Following Love Walked In and Belong to Me, de los Santos's third novel embraces the draw of college friendships. Catalina, Will, and Pen (short for Penelope) meet on a drama-filled night their freshman year and from that moment are completely inseparable, a solid trio whose bonds seem unbreakable. But something serious does come between them, and after college the friends stop speaking to one another. Yet each one feels the others' absence deeply. Until one day when Pen and Will receive a curt email from Cat: "Please come to the ten-year reunion, I need you." It's a mystery that neither Pen nor Will can ignore. What they find at the reunion is unexpected. This novel is partly a deep look into a friendship and what strengthened it as well as what ruined it, and partly a mystery that sends Pen and Will halfway around the world to the Philippines. The story unfolds in pieces—why the friendships fell apart and what reunites the friends in ways they would not have thought possible are slowly unveiled. While the characters are lovely and the writing is heartfelt, the pacing can be slow. VERDICT The author's fans will enjoy this nostalgic mystery with romantic elements. [See Prepub Alert, 4/18/11.]—Beth Gibbs, Davidson, NC
In the latest from de los Santos (Belong to Me , 2008, etc.), a single mother's effort to reunite with her two best friends from college after a six-year silence doesn't pan out exactly as she expected.
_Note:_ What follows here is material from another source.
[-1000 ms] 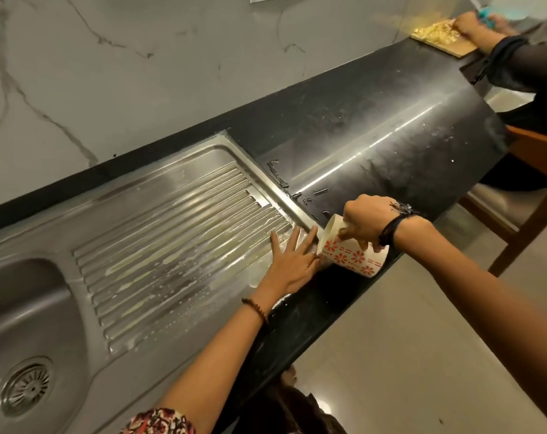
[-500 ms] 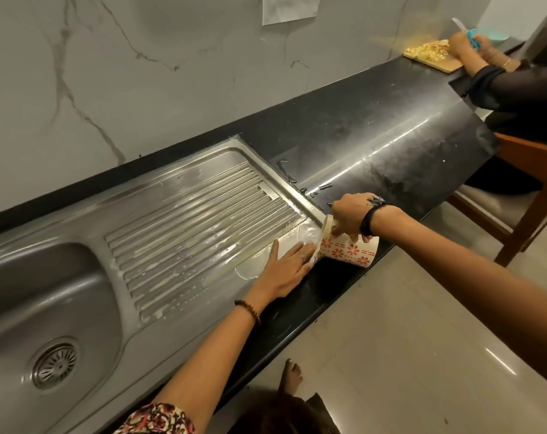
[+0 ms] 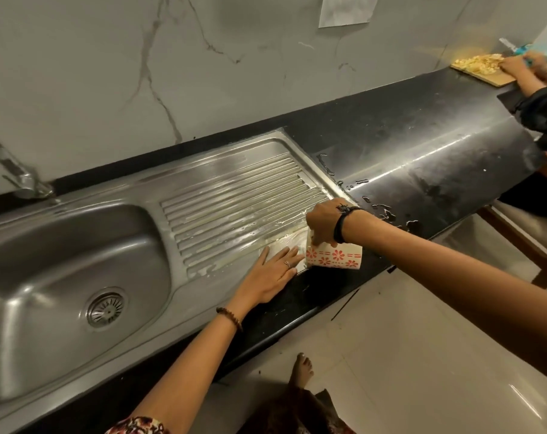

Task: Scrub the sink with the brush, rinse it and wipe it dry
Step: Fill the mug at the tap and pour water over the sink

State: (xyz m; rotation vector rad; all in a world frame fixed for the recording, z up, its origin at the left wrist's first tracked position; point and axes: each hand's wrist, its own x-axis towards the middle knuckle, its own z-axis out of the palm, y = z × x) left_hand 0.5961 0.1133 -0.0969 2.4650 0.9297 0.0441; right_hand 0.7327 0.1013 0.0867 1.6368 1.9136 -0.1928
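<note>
Steel sink (image 3: 78,245) wet, drainboard streaked; left hand (image 3: 270,274) flat, right hand (image 3: 323,223) grips cup (image 3: 334,258).

A single head-worn wide-angle camera looks forward and down from above the counter's (image 3: 422,158) front edge, at arm's length. It faces the marble wall (image 3: 109,73) obliquely, so the counter runs diagonally from lower left to upper right. The sink (image 3: 62,245) fills the left half; floor (image 3: 422,355) shows at lower right.
</note>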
After Pen met Cat (their cute, sexually ambiguous names a telling coincidence) and Will at the start of their freshman year at an unnamed Southern college, the three quickly recognized they were soul mates and became inseparable. Other friends and even lovers had to play second fiddle to their platonic threesome. After college, the three lived together until petite, half-Filipino Cat, who suffered from occasional epileptic seizures and was the most vivacious and quirky member of the group, decided she wanted to get married and moved out. The friendship was so intense that it could not survive alteration, and soon Will moved out too. In the ensuing six years, Pen has heard nothing from her friends. She is living with her brother while raising her 5-year-old daughter Augusta, the result of an affair with a likable jerk who has returned to his former wife, when she receives an e-mail from Cat begging her to meet at their college reunion. Will, now an author of children's books, receives the same e-mail and shows up too. But instead of Cat, Cat's husband Jason appears. He sent the e-mails and now begs them to help him find Cat, who disappeared shortly after her father's death (Pen is still mourning the death of her own father two years earlier while Will's father is alive but out of his life). Soon the three, plus Augusta, head to the Philippines. Pen and Will grapple with their confused, perhaps not so platonic feelings for each other as well as their ambivalence toward crude but oddly sympathetic Jason, a dead ringer for the actor Jason Segel.
Adept at creating romantic fiction for women who want to think they are above romantic fiction, de los Santos offers ever-so-sensitive protagonists who are surprisingly dense about their actual feelings.